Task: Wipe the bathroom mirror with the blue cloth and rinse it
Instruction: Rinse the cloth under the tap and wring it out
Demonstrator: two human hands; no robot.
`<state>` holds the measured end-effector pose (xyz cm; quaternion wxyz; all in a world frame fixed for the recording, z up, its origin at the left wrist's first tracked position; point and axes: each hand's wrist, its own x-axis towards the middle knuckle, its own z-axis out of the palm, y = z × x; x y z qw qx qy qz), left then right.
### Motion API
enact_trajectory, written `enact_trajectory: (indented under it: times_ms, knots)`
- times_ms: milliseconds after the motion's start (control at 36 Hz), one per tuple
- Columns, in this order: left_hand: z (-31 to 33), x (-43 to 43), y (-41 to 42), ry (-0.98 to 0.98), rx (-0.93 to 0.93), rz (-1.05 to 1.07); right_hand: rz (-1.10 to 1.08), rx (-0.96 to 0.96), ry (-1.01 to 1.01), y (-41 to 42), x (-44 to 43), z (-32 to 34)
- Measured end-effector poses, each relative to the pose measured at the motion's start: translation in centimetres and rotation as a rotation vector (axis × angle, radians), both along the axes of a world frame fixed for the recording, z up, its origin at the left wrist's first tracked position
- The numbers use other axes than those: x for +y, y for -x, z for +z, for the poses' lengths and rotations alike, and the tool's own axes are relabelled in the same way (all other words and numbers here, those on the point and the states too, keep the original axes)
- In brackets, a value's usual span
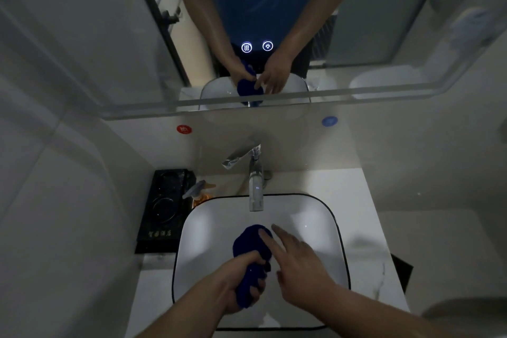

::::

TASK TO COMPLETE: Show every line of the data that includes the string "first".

WRITTEN RESPONSE:
`<state>` holds the measured end-effector pose (xyz cm; quaternion wxyz; all in a world frame fixed for the recording, z up, its origin at the left wrist's first tracked position; point and axes: each hand's wrist, its own x-axis towards the middle knuckle, its own z-axis out of the palm, y = z × x; x y z qw qx qy qz), left then right.
- Measured end-effector poses, each relative to the pose measured at the motion's start: translation in centimetres and rotation as a rotation vector (axis × angle, radians), both along the axes of a world frame fixed for the recording, z up, its origin at the left wrist's first tracked position

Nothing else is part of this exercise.